Just to sort out the fs, can you try if dd'ing directly to the pendrive gives you the same data rate?

Anyway, if for you this always worked well, it's time to start trying older kernel releases and see if you can find one that doesn't have this problem (this is when having lots of ancient kernels in /boot pays out   :Laughing:  ).

----------

## ppurka

It really smells like this topic (only amd64): https://forums.gentoo.org/viewtopic-t-793263.html

Maybe the regression has regressed back to the regression.   :Shocked: 

----------

## avx

 *i92guboj wrote:*   

>  *avx wrote:*   Funny, just wanted to copy a few movies on an usbstick and the system again was far from responsible.

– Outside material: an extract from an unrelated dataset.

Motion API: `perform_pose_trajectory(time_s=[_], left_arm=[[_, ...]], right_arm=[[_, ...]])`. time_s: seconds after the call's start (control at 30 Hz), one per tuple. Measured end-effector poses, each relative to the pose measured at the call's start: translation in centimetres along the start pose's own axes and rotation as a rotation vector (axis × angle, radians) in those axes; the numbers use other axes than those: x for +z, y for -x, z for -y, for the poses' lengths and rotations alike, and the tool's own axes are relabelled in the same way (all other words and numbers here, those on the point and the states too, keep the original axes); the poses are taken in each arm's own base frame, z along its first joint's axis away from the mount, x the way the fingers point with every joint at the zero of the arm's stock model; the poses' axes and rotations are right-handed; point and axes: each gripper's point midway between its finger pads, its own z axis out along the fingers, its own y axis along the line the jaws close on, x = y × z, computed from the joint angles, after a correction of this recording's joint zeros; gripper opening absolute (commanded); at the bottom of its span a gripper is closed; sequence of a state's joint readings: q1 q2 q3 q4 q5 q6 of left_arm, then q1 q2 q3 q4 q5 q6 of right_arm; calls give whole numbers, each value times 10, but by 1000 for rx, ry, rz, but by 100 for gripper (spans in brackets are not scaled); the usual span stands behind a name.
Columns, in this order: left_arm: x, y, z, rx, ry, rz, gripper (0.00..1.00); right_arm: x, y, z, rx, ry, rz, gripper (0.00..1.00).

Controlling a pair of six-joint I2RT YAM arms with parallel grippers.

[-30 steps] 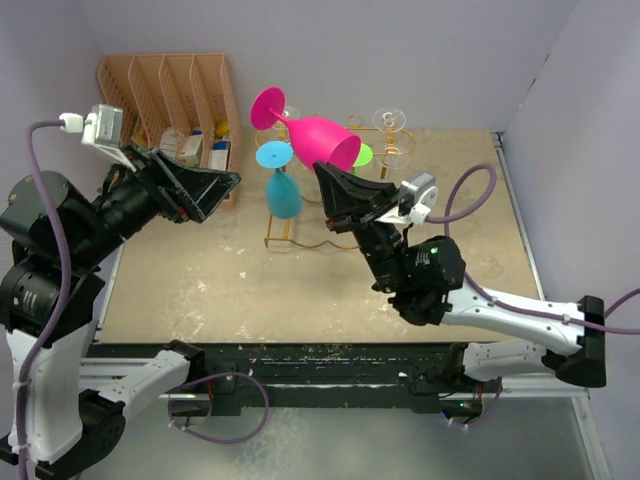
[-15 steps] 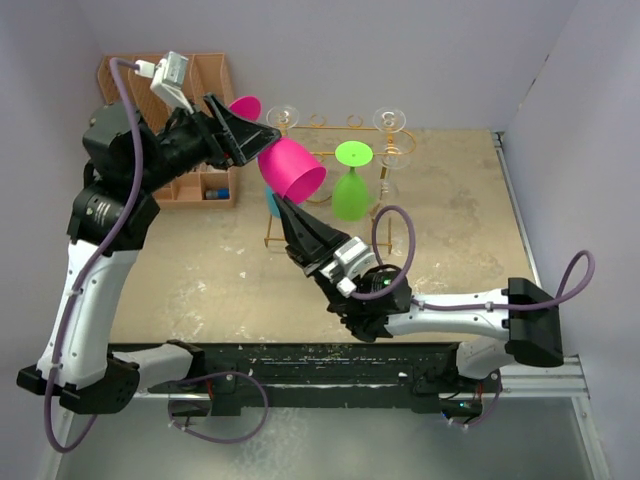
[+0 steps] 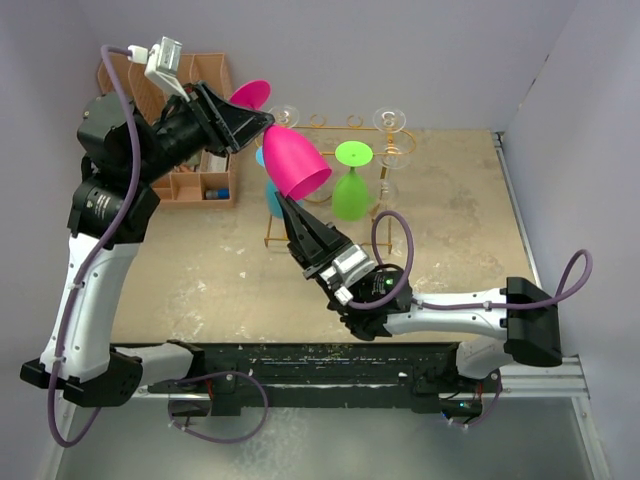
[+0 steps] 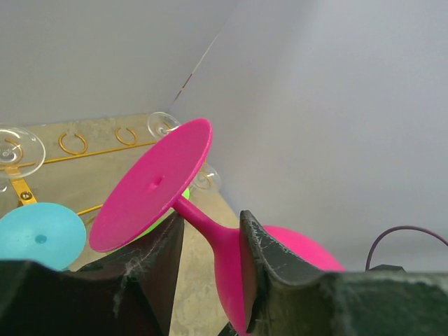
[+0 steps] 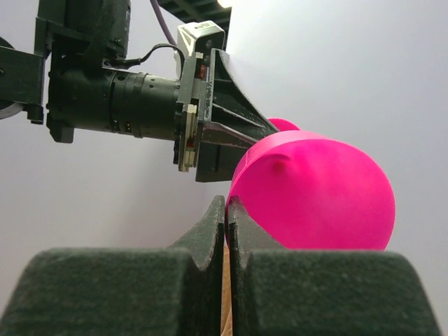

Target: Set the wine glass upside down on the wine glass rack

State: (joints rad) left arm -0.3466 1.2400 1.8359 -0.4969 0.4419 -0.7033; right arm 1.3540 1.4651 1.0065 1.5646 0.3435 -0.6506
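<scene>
A magenta wine glass (image 3: pixel 295 160) hangs tilted in the air in front of the gold wire wine glass rack (image 3: pixel 330 122), foot up and to the left. My right gripper (image 3: pixel 288 205) reaches up from below and is shut on the bowl's rim (image 5: pixel 315 192). My left gripper (image 3: pixel 262 122) straddles the stem just under the foot (image 4: pixel 157 185). In the left wrist view one finger (image 4: pixel 255 252) touches the glass; the other stands off it with a gap, so this gripper is open.
On the rack hang a teal glass (image 3: pixel 275 195), a green glass (image 3: pixel 350 190) and clear glasses (image 3: pixel 389 120). A peach slotted organiser (image 3: pixel 190 185) stands at the back left behind my left arm. Walls close in the back and both sides.
The right arm carried the magenta glass leftward. The left arm swung in to the stem, and its jaws have narrowed around it.
</scene>
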Motion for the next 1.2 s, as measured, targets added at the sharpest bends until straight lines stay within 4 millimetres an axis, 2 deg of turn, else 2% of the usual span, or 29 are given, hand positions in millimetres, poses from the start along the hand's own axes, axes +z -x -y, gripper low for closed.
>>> perform_pose_trajectory(time_s=[0.07, 0.13, 0.2, 0.23, 0.47, 0.53, 0.6, 0.67, 0.97, 1.2], left_arm=[[3, 2, 0, 2, -4, 2, 29], [6, 2, 0, 2, -13, -2, 29], [8, 1, 0, 2, -24, -12, 38], [9, 0, 0, 2, -25, -16, 38], [11, -2, -2, -1, -37, -32, 23], [11, -2, -1, 2, -44, -33, 25], [11, -1, 0, 5, -52, -33, 36], [11, -2, 1, 6, -59, -37, 42], [12, -7, 4, -18, -79, -64, 46], [17, -11, -2, -39, -77, -85, 41]], right_arm=[[0, 0, -1, -3, 4, 4, 0], [-4, -2, -3, -8, 19, 3, 0], [-11, -10, -7, -26, 43, -11, 0], [-14, -14, -9, -34, 56, -14, 0], [-21, -18, -16, -80, 108, -2, 0], [-21, -17, -17, -89, 117, 8, 0], [-21, -16, -17, -96, 121, 14, 0], [-21, -16, -17, -105, 122, 15, 0], [-23, -30, -28, -184, 154, 6, 0], [-18, -38, -34, -290, 161, 10, 0]])
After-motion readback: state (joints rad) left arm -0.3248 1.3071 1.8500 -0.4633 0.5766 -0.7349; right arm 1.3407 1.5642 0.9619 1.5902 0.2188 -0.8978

Haven't done that in ages, but it's never been a problem so far and the stick can only write max at ~5Mb/s. 
> 
> Just to sort out the fs, can you try if dd'ing directly to the pendrive gives you the same data rate?
> 
> Anyway, if for you this always worked well, it's time to start trying older kernel releases and see if you can find one that doesn't have this problem (this is when having lots of ancient kernels in /boot pays out   ).

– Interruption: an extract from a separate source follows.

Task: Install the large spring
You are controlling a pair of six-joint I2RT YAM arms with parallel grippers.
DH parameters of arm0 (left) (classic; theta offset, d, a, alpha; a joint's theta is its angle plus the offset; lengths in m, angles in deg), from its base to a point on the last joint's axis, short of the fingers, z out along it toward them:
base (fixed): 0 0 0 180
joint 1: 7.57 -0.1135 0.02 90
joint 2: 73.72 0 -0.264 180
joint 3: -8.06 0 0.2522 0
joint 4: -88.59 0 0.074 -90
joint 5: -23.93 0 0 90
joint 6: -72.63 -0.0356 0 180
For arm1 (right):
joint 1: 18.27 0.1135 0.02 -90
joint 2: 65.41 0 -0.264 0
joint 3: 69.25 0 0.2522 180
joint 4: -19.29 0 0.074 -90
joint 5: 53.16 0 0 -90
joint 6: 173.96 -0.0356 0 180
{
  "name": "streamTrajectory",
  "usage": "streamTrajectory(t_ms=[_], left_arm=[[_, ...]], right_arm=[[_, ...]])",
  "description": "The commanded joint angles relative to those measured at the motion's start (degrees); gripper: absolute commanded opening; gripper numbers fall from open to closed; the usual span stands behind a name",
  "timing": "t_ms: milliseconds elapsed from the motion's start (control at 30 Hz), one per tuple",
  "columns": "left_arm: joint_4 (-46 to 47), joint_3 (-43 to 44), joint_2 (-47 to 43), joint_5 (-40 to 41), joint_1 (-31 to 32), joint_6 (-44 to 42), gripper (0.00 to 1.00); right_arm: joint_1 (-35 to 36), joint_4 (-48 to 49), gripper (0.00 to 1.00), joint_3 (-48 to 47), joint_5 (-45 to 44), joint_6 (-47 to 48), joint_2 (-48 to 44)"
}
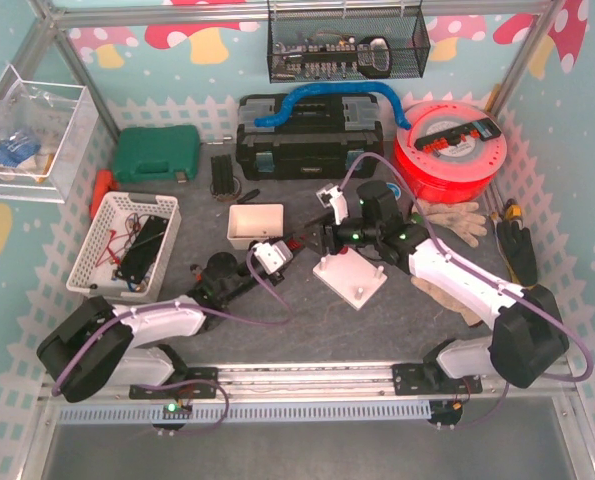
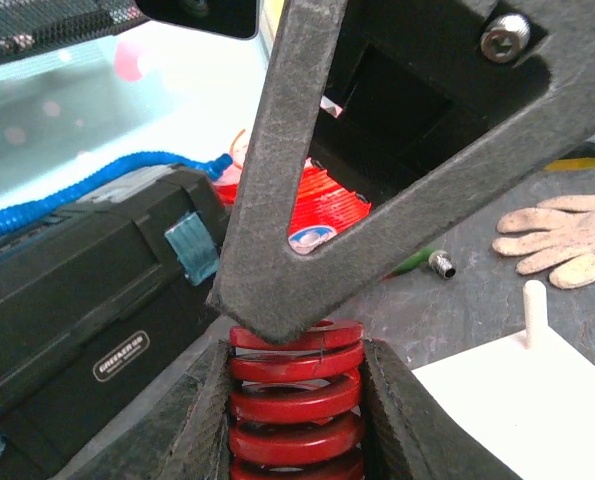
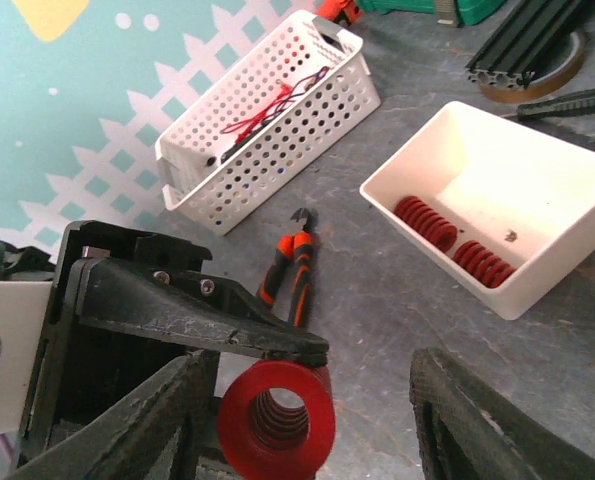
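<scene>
One large spring (image 2: 295,405), pinched lengthwise in the left claw (image 2: 297,352), points into the half-open right claw (image 3: 315,378).

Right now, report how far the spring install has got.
Done: the large spring is off the table, clamped in the left gripper. In hand: the right gripper straddles the spring's end, not yet closed on it. Left: seat the spring on the bare peg of the white base.

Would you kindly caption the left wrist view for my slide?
Left gripper clamps the red spring, right gripper finger at its tip.
</scene>
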Motion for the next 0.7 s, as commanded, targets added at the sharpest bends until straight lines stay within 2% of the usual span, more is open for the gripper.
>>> streamTrajectory(t_ms=[0, 200, 400, 467, 533, 600, 667], left_arm=[[2.2, 0.7, -1.6, -0.6, 0.6, -1.0, 0.04], [2.2, 1.0, -1.5, -0.3, 0.7, -1.0, 0.04], [2.1, 1.5, -0.9, -0.3, 1.1, -1.1, 0.04], [2.0, 1.6, -0.9, 0.0, 1.2, -1.1, 0.05], [1.9, 1.7, -0.8, 0.9, 1.2, -1.0, 0.10], [1.7, 1.6, -1.0, 1.9, 1.2, -0.5, 0.19], [0.8, 1.4, -1.1, 2.9, 1.2, 0.0, 0.34]], right_arm=[[0.1, 1.8, 0.57, 0.3, 3.8, -0.2, 0.7], [0.0, 1.2, 0.57, 0.5, 5.3, 0.6, 2.3], [0.2, 1.1, 0.48, 0.2, 6.0, 0.8, 3.1], [0.3, 1.1, 0.40, 0.3, 6.4, 1.0, 3.2], [0.2, 1.5, 0.28, 0.5, 7.1, 1.0, 3.2], [0.2, 1.9, 0.15, 0.7, 7.2, 0.8, 2.7], [0.3, 1.9, 0.04, 1.2, 5.4, 0.7, 1.9]])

 dd to (in this case) /dev/sdd directly gives a minimal higher rate, ~5-10%+.

I'll make a note to finally make a kernel update when I get out of bed tomorrow, sources for 3.3.5 have just shown up in portage, so I'll try these. IIRC, I've still got a 2.6.28 lying around somewhere, if that's the case, I'll try that, too.

@ppurka, thanks, I'll read over that tomorrow, too.

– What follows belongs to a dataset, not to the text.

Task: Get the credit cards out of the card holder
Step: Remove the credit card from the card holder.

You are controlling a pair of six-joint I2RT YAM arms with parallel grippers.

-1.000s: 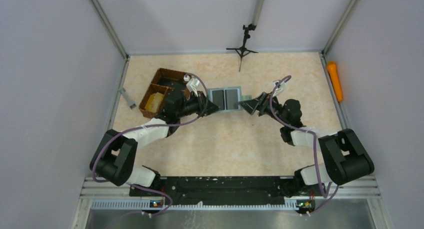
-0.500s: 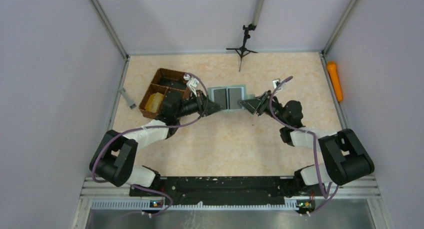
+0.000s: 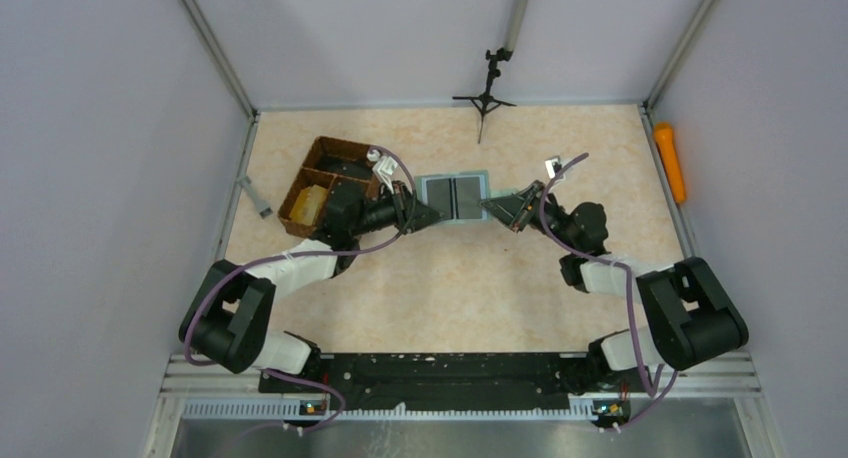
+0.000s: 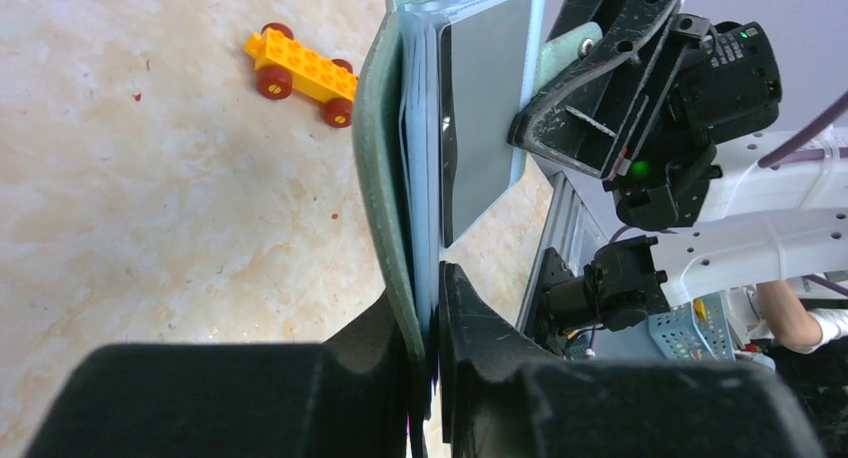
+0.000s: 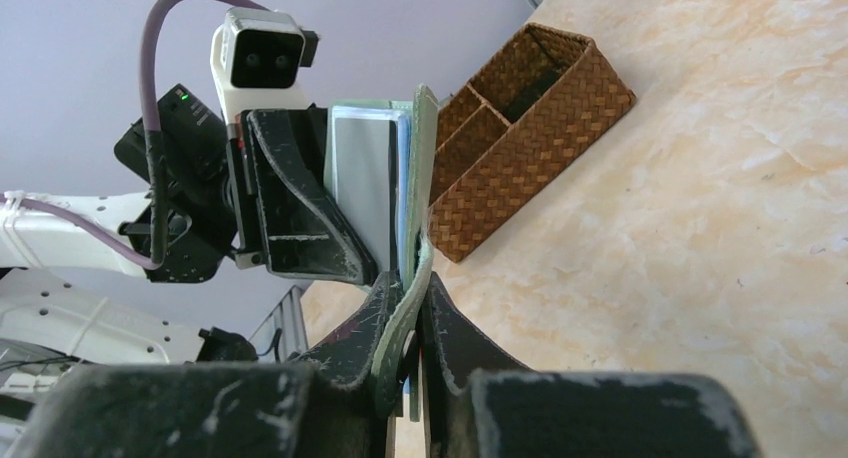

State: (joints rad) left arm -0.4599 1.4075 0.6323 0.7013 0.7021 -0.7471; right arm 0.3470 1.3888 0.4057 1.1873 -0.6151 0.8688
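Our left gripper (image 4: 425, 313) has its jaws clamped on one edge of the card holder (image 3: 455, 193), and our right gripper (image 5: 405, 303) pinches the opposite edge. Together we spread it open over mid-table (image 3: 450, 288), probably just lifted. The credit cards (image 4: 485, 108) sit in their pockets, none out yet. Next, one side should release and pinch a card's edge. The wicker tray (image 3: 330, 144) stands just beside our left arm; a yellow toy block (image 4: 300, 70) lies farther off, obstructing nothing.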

FYI, I'm running CFQ scheduler with defaults so far, don't have others built in, but maybe try with the newer kernel.

Edit, just copied over another big file to the stick, this time it's smooth   :Evil or Very Mad: 

----------

## i92guboj

 *avx wrote:*   

>  *i92guboj wrote:*    *avx wrote:*   Funny, just wanted to copy a few movies on an usbstick and the system again was far from responsible. Haven't done that in ages, but it's never been a problem so far and the stick can only write max at ~5Mb/s. 
> 
> Just to sort out the fs, can you try if dd'ing directly to the pendrive gives you the same data rate?
> 
> Anyway, if for you this always worked well, it's time to start trying older kernel releases and see if you can find one that doesn't have this problem (this is when having lots of ancient kernels in /boot pays out   ). dd to (in this case) /dev/sdd directly gives a minimal higher rate, ~5-10%+.
> ...

 

Sorry if it's too obvious, but, did you use the same usb port all the times?

----------

## avx

Yes and no, used both one of the ports directly on the mobo and one of the front, ie copied the same file twice for testing, but it didn't make a difference.

Running on 3.3.5 now, let's see, when it comes back...

----------